-1

I have some data that looks something like this

s = "string,string,string;otherstring,otherstring,otherstring"

I want to first split it by the '; ' I used s.split('; ') so I then have

s = ["string, string, string", "otherstring, otherstring, otherstring"]

Then I want to split it again this time by the ', '.

I have tried a few different things that have not worked.

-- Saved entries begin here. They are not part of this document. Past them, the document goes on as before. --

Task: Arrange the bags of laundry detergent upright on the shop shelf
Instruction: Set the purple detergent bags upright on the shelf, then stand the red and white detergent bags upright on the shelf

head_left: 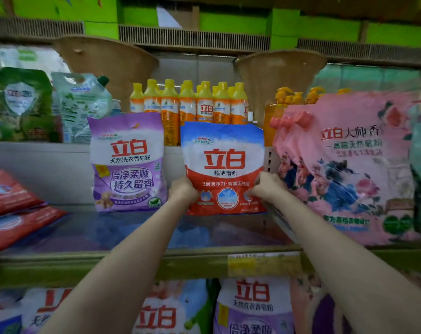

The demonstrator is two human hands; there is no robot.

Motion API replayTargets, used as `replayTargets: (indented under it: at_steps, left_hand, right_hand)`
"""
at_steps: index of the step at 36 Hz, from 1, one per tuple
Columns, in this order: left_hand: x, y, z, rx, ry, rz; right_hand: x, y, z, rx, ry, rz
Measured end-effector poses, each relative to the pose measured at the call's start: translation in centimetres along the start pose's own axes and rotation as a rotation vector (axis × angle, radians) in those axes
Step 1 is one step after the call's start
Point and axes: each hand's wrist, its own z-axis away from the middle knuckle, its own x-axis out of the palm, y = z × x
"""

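Observation:
A blue, white and red detergent bag (pixel 222 162) stands upright at the back of the middle shelf (pixel 137 257). My left hand (pixel 182 191) grips its lower left edge and my right hand (pixel 267 183) grips its lower right edge. To its left a purple and white detergent bag (pixel 127 162) stands upright, apart from my hands. Two red bags (pixel 10 208) lie flat and stacked at the shelf's left end. A large pink bag (pixel 346 165) stands at the right, close to my right hand.
Orange bottles with yellow caps (pixel 192 104) line the upper shelf behind the bags, with green pouches (pixel 79 104) to their left. More detergent bags (pixel 253 307) fill the shelf below. Bare shelf surface lies in front of the two upright bags.

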Motion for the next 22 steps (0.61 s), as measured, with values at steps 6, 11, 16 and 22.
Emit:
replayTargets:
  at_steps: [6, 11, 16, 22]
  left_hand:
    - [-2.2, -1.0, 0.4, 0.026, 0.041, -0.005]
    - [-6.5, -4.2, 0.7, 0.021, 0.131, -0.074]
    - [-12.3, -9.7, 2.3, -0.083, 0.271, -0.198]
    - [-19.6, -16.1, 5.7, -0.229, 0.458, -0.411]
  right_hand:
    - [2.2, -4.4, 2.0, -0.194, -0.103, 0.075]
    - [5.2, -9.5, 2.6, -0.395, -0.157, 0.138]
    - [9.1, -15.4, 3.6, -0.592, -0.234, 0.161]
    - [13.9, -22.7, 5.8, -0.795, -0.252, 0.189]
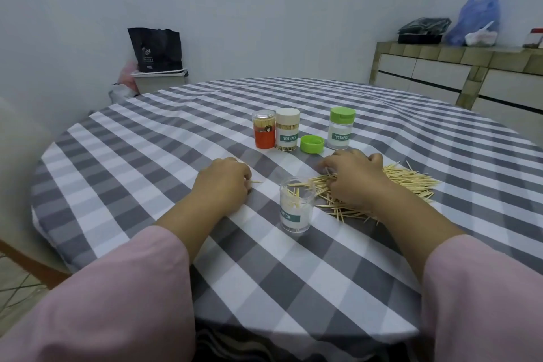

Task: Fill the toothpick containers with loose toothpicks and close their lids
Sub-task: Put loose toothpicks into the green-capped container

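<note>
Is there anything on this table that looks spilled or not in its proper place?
Yes. A heap of loose toothpicks lies scattered on the checked tablecloth, partly under the right hand. A green lid lies off its container, and the open container in front holds only a few picks.

A single wide-angle view from the person's head looks forward and down, close over the round surface [147,161], with the far wall [264,9] beyond.
</note>
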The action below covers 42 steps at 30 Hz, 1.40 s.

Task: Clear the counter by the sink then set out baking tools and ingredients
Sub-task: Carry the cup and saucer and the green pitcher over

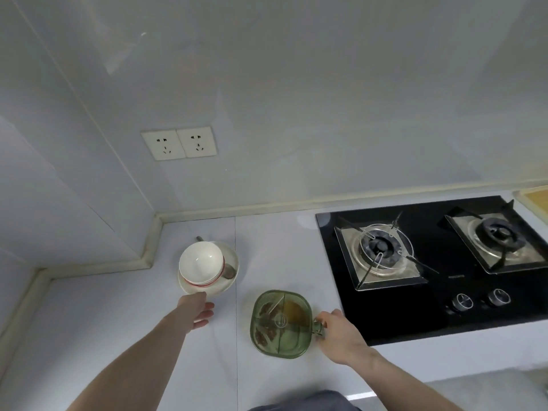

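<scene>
A stack of white bowls (201, 262) with a red band stands on a cream plate (231, 253) in the counter's back left corner. A metal spoon (229, 270) lies on that plate beside the bowls. My left hand (198, 310) is at the plate's near rim, thumb up against the edge, fingers relaxed just below it. A green divided container (281, 323) with spices in its compartments sits on the counter in front of me. My right hand (341, 333) pinches its small handle on the right side.
A black two-burner gas hob (430, 262) with two knobs fills the counter's right part. Two wall sockets (179, 143) are on the backsplash above the bowls. A yellowish board (533, 195) shows at the far right edge. The counter's front edge runs below my right arm.
</scene>
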Each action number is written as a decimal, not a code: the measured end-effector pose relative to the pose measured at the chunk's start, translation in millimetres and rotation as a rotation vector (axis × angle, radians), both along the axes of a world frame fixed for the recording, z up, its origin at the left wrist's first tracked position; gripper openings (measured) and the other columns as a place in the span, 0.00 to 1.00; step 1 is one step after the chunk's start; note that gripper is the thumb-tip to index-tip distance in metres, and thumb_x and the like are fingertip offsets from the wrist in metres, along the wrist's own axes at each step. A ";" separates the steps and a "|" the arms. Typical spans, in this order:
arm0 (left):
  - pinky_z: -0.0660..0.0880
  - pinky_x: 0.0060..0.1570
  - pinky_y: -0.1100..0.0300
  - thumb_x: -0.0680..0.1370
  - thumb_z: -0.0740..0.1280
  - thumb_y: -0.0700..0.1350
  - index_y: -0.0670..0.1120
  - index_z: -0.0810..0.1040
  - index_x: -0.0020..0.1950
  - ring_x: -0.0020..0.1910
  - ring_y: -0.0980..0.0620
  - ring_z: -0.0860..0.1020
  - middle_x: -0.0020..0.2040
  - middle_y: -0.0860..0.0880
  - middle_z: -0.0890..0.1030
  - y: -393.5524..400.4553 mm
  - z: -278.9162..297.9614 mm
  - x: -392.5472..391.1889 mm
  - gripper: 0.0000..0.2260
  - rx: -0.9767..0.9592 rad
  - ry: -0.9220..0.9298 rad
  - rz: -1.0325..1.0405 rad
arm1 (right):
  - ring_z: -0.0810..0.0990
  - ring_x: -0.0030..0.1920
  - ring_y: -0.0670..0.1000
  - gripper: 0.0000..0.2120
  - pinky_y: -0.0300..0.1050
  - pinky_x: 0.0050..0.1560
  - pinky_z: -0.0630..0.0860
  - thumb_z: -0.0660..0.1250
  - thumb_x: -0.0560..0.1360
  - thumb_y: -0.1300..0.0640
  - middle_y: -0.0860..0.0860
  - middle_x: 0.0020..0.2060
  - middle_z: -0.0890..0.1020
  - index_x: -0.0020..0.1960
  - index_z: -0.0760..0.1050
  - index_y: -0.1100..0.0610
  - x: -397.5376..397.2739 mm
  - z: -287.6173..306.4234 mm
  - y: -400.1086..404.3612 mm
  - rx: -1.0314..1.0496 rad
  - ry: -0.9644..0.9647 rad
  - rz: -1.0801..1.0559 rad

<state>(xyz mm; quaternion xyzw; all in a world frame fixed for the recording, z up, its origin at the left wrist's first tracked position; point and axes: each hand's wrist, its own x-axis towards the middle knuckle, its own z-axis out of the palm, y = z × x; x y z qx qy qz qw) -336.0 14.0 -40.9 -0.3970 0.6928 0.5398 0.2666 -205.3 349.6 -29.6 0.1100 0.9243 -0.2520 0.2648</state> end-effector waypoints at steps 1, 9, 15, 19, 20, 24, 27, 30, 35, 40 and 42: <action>0.76 0.54 0.50 0.83 0.61 0.45 0.41 0.76 0.52 0.44 0.44 0.80 0.48 0.43 0.84 0.2 -1.4 -1.6 0.08 -0.015 -0.003 -0.004 | 0.80 0.49 0.53 0.14 0.42 0.53 0.77 0.64 0.77 0.54 0.48 0.55 0.70 0.62 0.75 0.48 0.2 -1.5 -0.2 -0.001 0.012 -0.008; 0.74 0.42 0.56 0.81 0.59 0.37 0.41 0.74 0.46 0.35 0.46 0.78 0.41 0.44 0.82 1.2 -9.2 -11.5 0.07 -0.069 -0.032 0.017 | 0.77 0.49 0.49 0.07 0.39 0.48 0.73 0.65 0.78 0.55 0.45 0.51 0.78 0.54 0.70 0.47 8.1 -4.4 0.5 -0.055 0.000 -0.003; 0.79 0.35 0.54 0.79 0.57 0.34 0.37 0.76 0.51 0.35 0.46 0.80 0.40 0.41 0.82 7.2 -16.9 -7.2 0.09 -0.014 0.008 0.131 | 0.78 0.48 0.48 0.07 0.40 0.47 0.75 0.62 0.76 0.55 0.44 0.48 0.79 0.54 0.70 0.48 11.2 -4.8 0.9 -0.161 -0.044 -0.010; 0.81 0.26 0.59 0.79 0.57 0.32 0.35 0.76 0.54 0.37 0.45 0.82 0.43 0.38 0.83 5.2 -19.3 4.3 0.10 0.059 0.027 0.184 | 0.79 0.45 0.44 0.06 0.35 0.46 0.75 0.68 0.73 0.50 0.43 0.45 0.81 0.49 0.74 0.47 11.6 -1.2 -1.4 -0.256 -0.042 -0.067; 0.82 0.27 0.59 0.79 0.57 0.32 0.35 0.76 0.55 0.37 0.45 0.82 0.44 0.37 0.83 3.4 -19.7 7.5 0.10 0.078 0.032 0.201 | 0.79 0.43 0.44 0.08 0.36 0.46 0.76 0.69 0.72 0.48 0.44 0.45 0.82 0.49 0.76 0.47 11.5 -0.8 -2.2 -0.272 -0.050 -0.073; 0.83 0.39 0.58 0.78 0.58 0.32 0.38 0.76 0.58 0.38 0.46 0.85 0.47 0.41 0.85 0.1 -21.4 17.0 0.12 0.148 0.049 0.230 | 0.79 0.39 0.44 0.13 0.37 0.41 0.78 0.70 0.70 0.44 0.46 0.48 0.83 0.52 0.78 0.47 13.1 1.7 -3.7 -0.343 -0.130 -0.082; 0.84 0.35 0.58 0.78 0.61 0.31 0.38 0.76 0.59 0.43 0.44 0.85 0.49 0.40 0.84 -0.2 -18.8 25.7 0.12 0.194 0.076 0.215 | 0.79 0.38 0.44 0.14 0.36 0.42 0.77 0.70 0.71 0.44 0.44 0.50 0.83 0.55 0.78 0.45 16.7 7.6 -2.6 -0.389 -0.135 -0.103; 0.83 0.32 0.58 0.78 0.61 0.30 0.37 0.76 0.60 0.46 0.42 0.84 0.52 0.38 0.83 0.1 -17.2 37.0 0.13 0.199 0.090 0.203 | 0.79 0.34 0.46 0.12 0.43 0.42 0.80 0.69 0.71 0.49 0.47 0.46 0.83 0.54 0.78 0.46 21.9 12.9 1.5 -0.420 -0.137 -0.161; 0.84 0.37 0.56 0.78 0.58 0.30 0.34 0.73 0.62 0.49 0.40 0.83 0.53 0.37 0.82 5.1 -17.3 55.7 0.14 0.208 0.101 0.172 | 0.80 0.33 0.48 0.10 0.45 0.43 0.83 0.70 0.71 0.52 0.49 0.41 0.83 0.52 0.80 0.48 32.3 16.9 16.7 -0.416 -0.103 -0.227; 0.85 0.38 0.55 0.77 0.55 0.29 0.31 0.72 0.64 0.48 0.39 0.84 0.53 0.35 0.82 16.5 -17.6 65.4 0.17 0.220 0.120 0.150 | 0.84 0.38 0.50 0.09 0.45 0.47 0.83 0.70 0.75 0.52 0.49 0.44 0.84 0.55 0.79 0.46 39.8 25.1 36.0 -0.412 -0.061 -0.258; 0.85 0.38 0.55 0.76 0.55 0.29 0.30 0.73 0.63 0.48 0.39 0.84 0.54 0.34 0.82 22.8 -15.8 67.0 0.17 0.218 0.137 0.128 | 0.85 0.41 0.52 0.08 0.45 0.48 0.83 0.69 0.76 0.53 0.48 0.42 0.84 0.54 0.78 0.44 42.6 29.6 44.3 -0.417 -0.037 -0.278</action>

How can I solve this?

First I started with

s = "string,string,string;otherstring,otherstring,otherstring"
s.split('; ')

for i in range(len(s)):
   s[i].split(', ')

But that didn't work so I then tried

s = "string,string,string;otherstring,otherstring,otherstring"
[i.split('; ') for i in s.split(', ')]

And that also didn't work.

I'm assuming there is a solution using re.split() but I didn't find anything in my 5 minute google search

Patrick
  • 29
  • 4
  • 2
    What is your desired result? [string, string, string, otherstring, otherstring, otherstring] or [[string, string, string], [otherstring, otherstring, otherstring]] – Gilseung Ahn Jul 25 '23 at 00:40
  • So what do you want the final result to look like? A flat list, as if there were no difference between comma and semicolon? Or two lists, one from each side of the semicolon, delimited by commas? – Mark Reed Jul 25 '23 at 01:11
  • "First I started with" - this creates all the split-up results, but doesn't do anything with the sub-lists. "But that didn't work so I then tried" - that creates a list of sub-lists, but then doesn't give it a name, so it won't be useful later. – Karl Knechtel Jul 25 '23 at 04:02
  • "I'm assuming there is a solution using re.split()" - well, from your search, did you understand how `re.split` works? Do you know how to write regular expressions? Can you think of a regular expression that describes the pattern you want to use for splitting? Where exactly are you stuck? – Karl Knechtel Jul 25 '23 at 04:25

4 Answers4

3

you are trying to split the entire string s directly, rather than first splitting it into a list of substrings and then splitting each substring individually. Additionally, you need to pay attention to the spaces after the commas when splitting:

s = "string,string,string;otherstring,otherstring,otherstring"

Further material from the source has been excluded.